What you are asked to do
Will you output all of the data below exactly, omitting the images?

● ● ● ●

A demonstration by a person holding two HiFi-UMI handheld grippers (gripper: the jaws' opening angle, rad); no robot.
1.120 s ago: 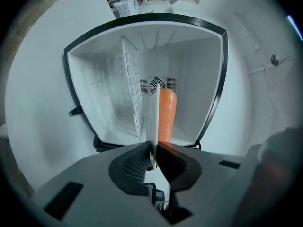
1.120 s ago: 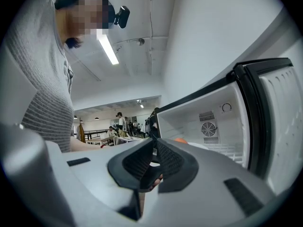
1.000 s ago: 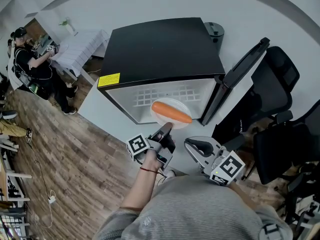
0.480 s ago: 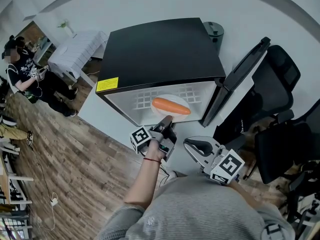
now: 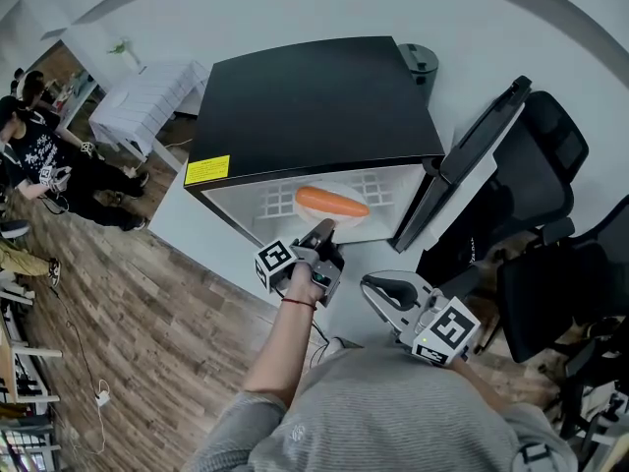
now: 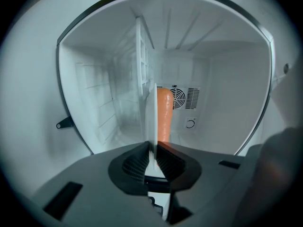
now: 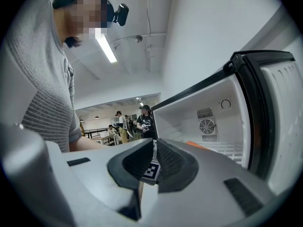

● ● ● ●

Result for this task
A demonstration by a person holding two HiFi-UMI handheld grippers (gripper: the jaws' opening angle, rad); no robot.
1.120 s ago: 
1.120 s ago: 
1.000 s ago: 
0.480 s ago: 
now: 
now: 
now: 

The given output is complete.